## Directions
Omit every picture, and retype the lines that run from the beginning of the data below through the line containing "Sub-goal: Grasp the", inclusive.
+ + +
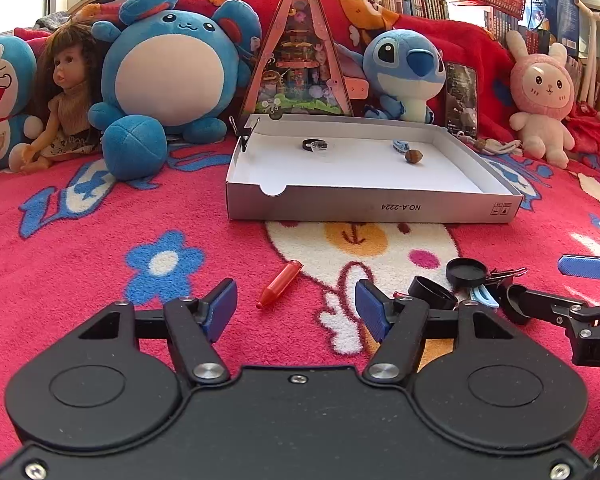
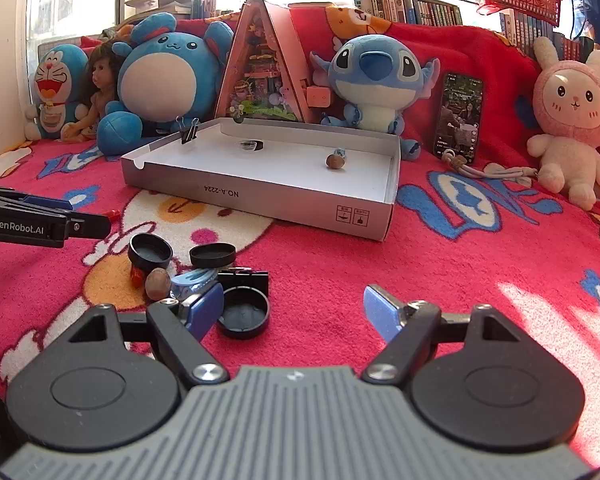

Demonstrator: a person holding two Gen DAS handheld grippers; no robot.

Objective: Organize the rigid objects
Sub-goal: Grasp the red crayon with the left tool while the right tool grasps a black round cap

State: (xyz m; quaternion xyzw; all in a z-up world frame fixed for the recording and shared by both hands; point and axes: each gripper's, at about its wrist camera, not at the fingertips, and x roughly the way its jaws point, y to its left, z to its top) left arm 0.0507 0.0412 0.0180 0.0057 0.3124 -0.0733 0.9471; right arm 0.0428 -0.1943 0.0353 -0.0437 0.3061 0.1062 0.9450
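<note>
The left gripper (image 1: 296, 306) points forward and slightly downward, its blue pads (image 1: 220, 310) apart with nothing pressed between them. The right gripper (image 2: 296, 312) sits to its right, angled down likewise, jaws spread wide and empty. In the right wrist view the left gripper's black body enters from the left edge.

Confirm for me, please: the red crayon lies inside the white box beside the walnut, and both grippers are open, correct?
Not quite. The red crayon lies on the blanket in front of the white box, not inside it, as the left wrist view shows. The walnut is in the box, and the left gripper and right gripper are both open.
</note>
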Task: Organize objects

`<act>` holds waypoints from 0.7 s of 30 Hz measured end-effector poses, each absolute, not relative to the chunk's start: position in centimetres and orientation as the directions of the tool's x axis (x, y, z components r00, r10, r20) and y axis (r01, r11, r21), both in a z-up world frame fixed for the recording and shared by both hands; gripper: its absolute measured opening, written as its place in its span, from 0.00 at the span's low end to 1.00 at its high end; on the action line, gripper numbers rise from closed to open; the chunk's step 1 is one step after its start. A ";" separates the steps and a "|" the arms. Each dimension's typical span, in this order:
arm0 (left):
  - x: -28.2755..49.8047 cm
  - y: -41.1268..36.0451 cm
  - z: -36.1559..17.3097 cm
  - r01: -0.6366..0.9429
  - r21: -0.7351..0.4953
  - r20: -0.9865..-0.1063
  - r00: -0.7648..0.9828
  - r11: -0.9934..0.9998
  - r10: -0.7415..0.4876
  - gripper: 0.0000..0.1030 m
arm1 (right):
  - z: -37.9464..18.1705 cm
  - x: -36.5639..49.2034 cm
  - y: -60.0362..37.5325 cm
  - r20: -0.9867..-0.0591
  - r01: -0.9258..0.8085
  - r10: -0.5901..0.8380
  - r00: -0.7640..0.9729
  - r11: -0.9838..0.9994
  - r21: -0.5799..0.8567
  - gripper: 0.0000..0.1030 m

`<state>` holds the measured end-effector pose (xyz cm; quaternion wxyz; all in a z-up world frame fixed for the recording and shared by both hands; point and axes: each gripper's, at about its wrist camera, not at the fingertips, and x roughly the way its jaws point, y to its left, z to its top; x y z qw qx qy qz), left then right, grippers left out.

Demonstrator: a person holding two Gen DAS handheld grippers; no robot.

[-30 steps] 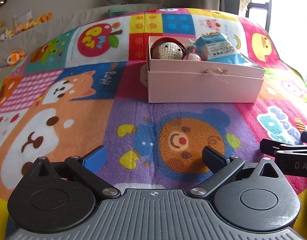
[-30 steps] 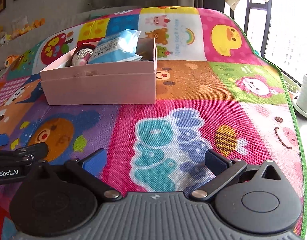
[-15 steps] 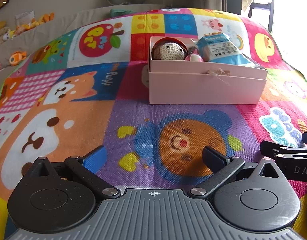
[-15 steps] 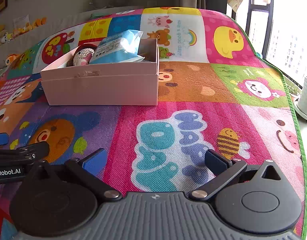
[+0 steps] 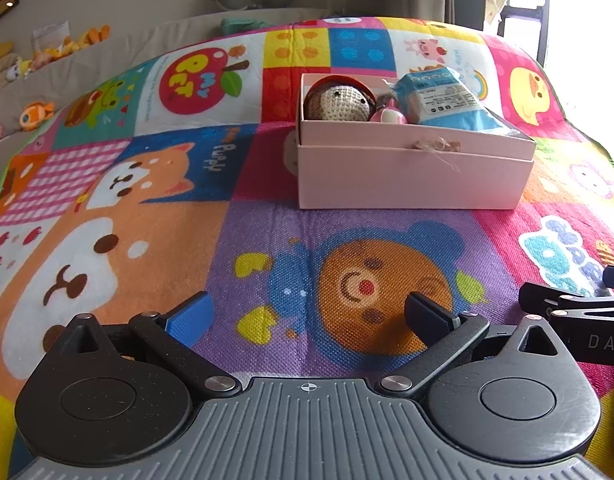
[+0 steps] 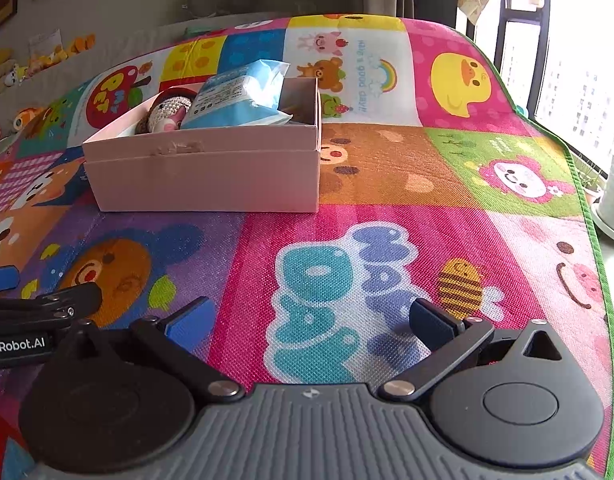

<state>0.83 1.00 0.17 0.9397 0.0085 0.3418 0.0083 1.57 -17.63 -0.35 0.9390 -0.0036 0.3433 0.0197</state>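
Your left gripper (image 5: 307, 312) and right gripper (image 6: 309, 318) both gape wide, holding nothing, low over the mat (image 5: 267, 240). The box (image 5: 411, 176) sits ahead, holding a doll (image 5: 341, 102) and packet (image 5: 447, 100).

Left gripper (image 5: 307, 312): matte black linkage arms on silver pivot screws — a ribbed grey housing below, stamped with a small crosshair mark.
Left fingertips (image 5: 189, 312): one pad bright blue, the other black.
Left side discs: two round black caps, each topped by a triangular cut-out lug with a silver rivet.
Right gripper (image 6: 309, 318): same build — grey ribbed body, black discs, silver screws, one blue pad and one black.
Markings: white lettering on the black side bars, reading "DAS" in one view and "nRobot.AI" in the other.
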 end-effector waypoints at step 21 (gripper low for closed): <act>0.8 1.0 0.2 -0.010 0.016 -0.642 0.766 1.000 0.018 1.00 | -0.4 1.5 -17.6 -0.644 -0.035 0.030 0.765 0.999 0.004 1.00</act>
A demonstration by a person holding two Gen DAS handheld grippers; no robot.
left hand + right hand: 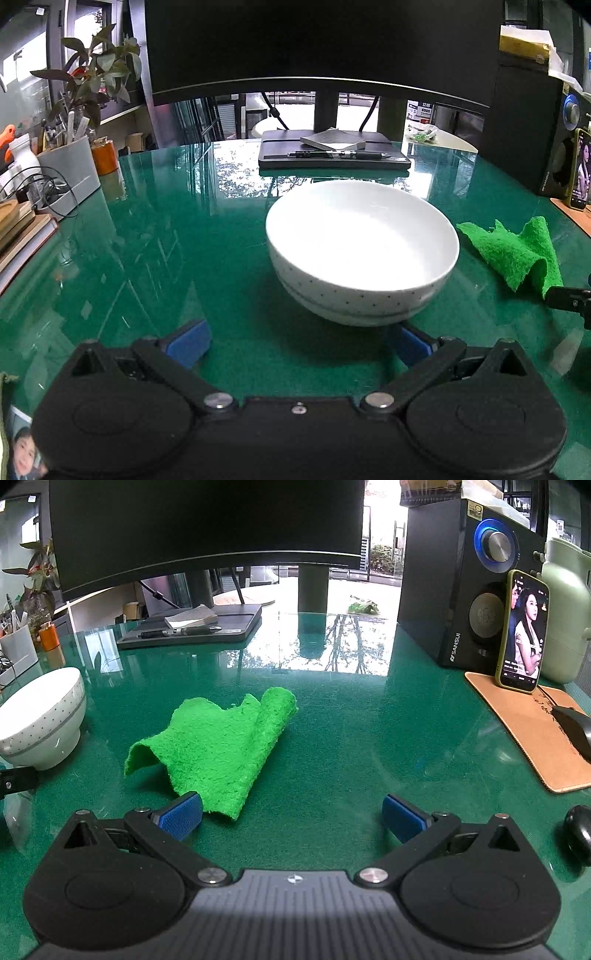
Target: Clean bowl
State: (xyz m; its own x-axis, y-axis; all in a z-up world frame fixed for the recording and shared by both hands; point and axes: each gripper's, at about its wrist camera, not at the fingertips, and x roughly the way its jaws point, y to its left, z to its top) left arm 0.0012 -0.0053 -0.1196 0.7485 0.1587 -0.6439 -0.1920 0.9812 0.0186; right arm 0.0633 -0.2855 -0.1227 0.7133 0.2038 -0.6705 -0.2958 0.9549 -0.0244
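Bowl (362,251), white with small dark dots outside, stands upright on the green glass worktop (166,240), just ahead of the left claw (299,345), whose blue pads are spread wide with nothing between them; the right pad lies just under the bowl's near side. To the bowl's right lies a crumpled green cloth (218,749). The right claw (291,818) is also spread, empty, its left pad just at the cloth's near edge. In the right wrist view the bowl (40,720) sits far left.
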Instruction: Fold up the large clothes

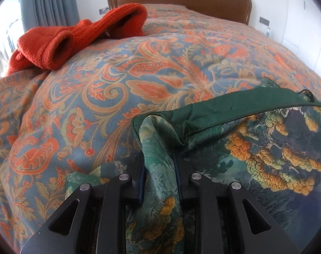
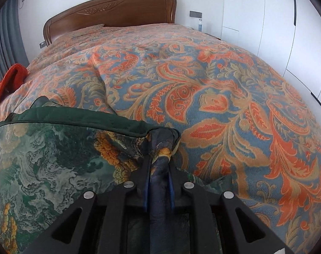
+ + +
## Answer to this problem
Demonstrator: a person holding two Gen DAS handheld grippers; no robot.

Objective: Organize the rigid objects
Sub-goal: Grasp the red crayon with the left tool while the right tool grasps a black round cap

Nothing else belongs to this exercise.